### Your assignment
Among the lines below, keep only those from the one containing "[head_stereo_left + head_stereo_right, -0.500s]" through the one containing "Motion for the", and reproduce them exactly.

### Provided material

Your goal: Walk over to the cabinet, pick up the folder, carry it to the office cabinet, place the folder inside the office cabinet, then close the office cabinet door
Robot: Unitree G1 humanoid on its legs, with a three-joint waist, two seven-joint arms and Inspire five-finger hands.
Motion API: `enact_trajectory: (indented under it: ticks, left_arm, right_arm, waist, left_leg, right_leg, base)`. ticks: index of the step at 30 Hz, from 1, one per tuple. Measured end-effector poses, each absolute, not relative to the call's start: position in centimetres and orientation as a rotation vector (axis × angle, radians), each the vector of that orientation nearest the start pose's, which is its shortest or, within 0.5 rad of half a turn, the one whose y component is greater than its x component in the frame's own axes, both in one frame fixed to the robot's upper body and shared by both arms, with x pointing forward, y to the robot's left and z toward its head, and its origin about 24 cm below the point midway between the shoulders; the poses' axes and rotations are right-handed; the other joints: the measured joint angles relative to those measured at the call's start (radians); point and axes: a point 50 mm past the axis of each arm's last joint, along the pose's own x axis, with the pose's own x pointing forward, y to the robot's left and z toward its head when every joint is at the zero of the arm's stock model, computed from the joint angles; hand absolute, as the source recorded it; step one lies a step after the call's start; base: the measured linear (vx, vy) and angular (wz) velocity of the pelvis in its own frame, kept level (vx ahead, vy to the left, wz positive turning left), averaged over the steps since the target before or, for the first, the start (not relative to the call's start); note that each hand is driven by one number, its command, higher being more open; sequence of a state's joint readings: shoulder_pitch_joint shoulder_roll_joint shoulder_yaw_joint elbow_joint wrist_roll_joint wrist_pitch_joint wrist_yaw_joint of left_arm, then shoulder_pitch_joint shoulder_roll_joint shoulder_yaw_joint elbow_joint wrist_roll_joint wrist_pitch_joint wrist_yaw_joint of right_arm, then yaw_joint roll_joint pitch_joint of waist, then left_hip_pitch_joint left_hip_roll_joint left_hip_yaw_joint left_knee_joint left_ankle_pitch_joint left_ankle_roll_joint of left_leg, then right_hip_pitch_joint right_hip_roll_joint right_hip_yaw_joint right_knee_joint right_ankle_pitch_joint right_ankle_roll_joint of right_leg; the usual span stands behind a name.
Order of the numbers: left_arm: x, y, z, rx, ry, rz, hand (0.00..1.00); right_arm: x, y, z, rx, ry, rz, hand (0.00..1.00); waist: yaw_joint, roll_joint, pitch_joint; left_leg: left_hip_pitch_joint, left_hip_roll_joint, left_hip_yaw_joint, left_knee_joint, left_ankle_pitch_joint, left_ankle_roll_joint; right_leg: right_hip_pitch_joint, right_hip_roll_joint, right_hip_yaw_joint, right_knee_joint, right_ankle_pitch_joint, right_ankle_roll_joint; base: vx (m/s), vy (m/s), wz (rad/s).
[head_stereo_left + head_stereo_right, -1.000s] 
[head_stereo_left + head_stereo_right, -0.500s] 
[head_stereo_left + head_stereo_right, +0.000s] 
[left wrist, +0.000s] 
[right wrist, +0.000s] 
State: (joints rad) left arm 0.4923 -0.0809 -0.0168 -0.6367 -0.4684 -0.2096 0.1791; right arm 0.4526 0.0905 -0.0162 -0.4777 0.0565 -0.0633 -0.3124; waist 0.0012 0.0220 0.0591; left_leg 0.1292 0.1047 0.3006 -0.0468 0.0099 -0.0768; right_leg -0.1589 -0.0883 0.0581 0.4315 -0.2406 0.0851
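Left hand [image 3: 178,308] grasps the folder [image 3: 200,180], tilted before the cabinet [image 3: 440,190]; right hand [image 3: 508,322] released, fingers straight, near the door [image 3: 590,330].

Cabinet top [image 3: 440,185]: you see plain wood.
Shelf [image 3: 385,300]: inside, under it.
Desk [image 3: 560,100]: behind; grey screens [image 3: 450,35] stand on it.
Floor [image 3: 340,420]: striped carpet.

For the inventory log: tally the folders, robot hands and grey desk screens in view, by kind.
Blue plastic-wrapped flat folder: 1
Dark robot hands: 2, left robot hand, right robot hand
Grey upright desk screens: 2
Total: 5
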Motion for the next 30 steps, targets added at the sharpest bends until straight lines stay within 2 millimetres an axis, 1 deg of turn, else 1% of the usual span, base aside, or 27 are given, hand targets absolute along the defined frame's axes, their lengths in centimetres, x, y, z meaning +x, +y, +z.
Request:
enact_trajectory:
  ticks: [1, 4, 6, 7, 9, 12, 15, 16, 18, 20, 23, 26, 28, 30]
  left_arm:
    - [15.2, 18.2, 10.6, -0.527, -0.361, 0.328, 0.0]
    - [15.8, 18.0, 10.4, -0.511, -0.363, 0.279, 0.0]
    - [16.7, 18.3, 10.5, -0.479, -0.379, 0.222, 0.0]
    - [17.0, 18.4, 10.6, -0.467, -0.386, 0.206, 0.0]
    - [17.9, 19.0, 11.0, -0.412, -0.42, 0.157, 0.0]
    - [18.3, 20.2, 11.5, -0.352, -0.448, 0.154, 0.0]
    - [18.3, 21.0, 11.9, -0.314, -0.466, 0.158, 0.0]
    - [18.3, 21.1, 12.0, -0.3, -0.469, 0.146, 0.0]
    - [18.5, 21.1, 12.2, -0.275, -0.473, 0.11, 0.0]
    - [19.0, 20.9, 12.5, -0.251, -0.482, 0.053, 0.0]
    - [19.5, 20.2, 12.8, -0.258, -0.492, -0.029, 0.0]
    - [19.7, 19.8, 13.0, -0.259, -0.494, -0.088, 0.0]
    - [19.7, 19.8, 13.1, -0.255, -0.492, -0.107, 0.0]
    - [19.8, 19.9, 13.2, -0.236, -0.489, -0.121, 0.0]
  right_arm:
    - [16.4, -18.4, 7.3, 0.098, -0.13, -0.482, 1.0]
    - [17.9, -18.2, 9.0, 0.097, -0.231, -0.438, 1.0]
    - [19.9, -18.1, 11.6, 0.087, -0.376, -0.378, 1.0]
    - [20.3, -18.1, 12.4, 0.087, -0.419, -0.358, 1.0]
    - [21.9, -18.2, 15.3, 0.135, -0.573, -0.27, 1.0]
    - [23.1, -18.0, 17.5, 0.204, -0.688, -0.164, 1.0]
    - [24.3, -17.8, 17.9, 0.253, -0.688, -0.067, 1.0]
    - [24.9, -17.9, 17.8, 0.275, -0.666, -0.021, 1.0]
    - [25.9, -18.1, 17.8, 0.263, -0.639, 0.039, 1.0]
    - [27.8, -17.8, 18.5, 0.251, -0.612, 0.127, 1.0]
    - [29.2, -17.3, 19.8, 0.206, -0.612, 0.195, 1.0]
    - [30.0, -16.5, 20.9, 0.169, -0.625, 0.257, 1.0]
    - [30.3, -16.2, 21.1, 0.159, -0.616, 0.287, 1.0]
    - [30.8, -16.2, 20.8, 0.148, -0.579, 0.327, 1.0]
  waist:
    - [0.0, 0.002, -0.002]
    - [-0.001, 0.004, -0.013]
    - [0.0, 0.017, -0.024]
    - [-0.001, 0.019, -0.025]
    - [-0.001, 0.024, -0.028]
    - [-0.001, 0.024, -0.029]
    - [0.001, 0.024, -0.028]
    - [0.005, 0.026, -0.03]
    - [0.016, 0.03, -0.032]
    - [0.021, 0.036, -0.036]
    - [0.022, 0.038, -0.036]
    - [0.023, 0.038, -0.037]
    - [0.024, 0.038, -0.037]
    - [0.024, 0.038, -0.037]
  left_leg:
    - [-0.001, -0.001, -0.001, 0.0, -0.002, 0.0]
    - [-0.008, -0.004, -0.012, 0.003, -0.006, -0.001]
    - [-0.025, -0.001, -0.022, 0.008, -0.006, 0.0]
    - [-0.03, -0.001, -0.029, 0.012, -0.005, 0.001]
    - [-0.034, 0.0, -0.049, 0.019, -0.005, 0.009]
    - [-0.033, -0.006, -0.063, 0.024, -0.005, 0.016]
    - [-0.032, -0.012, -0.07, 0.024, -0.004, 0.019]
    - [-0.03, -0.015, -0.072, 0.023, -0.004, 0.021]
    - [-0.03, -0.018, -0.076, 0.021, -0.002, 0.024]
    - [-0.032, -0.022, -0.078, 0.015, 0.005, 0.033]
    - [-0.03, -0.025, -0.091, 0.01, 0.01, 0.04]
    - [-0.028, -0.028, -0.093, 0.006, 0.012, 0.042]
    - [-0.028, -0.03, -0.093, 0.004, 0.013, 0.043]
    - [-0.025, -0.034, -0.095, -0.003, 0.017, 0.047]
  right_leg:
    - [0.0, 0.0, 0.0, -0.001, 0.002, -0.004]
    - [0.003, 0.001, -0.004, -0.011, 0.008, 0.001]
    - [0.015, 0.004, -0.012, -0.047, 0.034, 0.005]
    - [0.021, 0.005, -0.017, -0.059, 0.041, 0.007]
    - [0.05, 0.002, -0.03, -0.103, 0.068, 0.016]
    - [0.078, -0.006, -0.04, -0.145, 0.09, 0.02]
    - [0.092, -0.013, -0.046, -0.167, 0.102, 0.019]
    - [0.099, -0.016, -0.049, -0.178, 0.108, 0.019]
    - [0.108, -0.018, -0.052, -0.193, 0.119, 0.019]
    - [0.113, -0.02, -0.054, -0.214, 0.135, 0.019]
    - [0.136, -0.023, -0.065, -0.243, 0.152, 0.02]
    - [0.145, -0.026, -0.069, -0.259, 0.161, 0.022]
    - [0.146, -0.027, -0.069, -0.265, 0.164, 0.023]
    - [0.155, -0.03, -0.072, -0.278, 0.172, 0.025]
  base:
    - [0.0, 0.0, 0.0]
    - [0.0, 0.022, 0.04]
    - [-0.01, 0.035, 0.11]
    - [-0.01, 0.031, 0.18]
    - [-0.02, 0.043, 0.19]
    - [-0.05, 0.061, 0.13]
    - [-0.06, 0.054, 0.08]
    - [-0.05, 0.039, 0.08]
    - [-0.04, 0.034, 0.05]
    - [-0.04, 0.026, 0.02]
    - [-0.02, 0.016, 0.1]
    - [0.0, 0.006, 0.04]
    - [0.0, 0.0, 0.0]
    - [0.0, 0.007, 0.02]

### Solution below
[head_stereo_left + head_stereo_right, -0.500s] 
[head_stereo_left + head_stereo_right, +0.000s] 
[left wrist, +0.000s] 
[right wrist, +0.000s] 
State: (joints rad) left arm 0.4923 -0.0809 -0.0168 -0.6367 -0.4684 -0.2096 0.1791; right arm 0.4526 0.0905 -0.0162 -0.4777 0.0565 -0.0633 -0.3124; waist 0.0012 0.0220 0.0591; left_leg 0.1292 0.1047 0.3006 -0.0468 0.0099 -0.0768; right_leg -0.1589 -0.0883 0.0581 0.4315 -0.2406 0.0851
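Left hand [image 3: 178,308] grasps the folder [image 3: 200,180], tilted before the cabinet [image 3: 440,190]; right hand [image 3: 508,322] released, fingers straight, near the door [image 3: 590,330].

Cabinet top [image 3: 440,185]: you see plain wood.
Shelf [image 3: 385,300]: inside, under it.
Desk [image 3: 560,100]: behind; grey screens [image 3: 450,35] stand on it.
Floor [image 3: 340,420]: striped carpet.

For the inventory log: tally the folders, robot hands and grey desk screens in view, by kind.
Blue plastic-wrapped flat folder: 1
Dark robot hands: 2, left robot hand, right robot hand
Grey upright desk screens: 2
Total: 5
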Motion for the next 30 steps, targets added at the sharpest bends until straight lines stay within 2 millimetres an axis, 1 deg of turn, else 1% of the usual span, base aside, or 27 are given, hand targets absolute along the defined frame's axes, their lengths in centimetres, x, y, z meaning +x, +y, +z.

That finishes the exercise.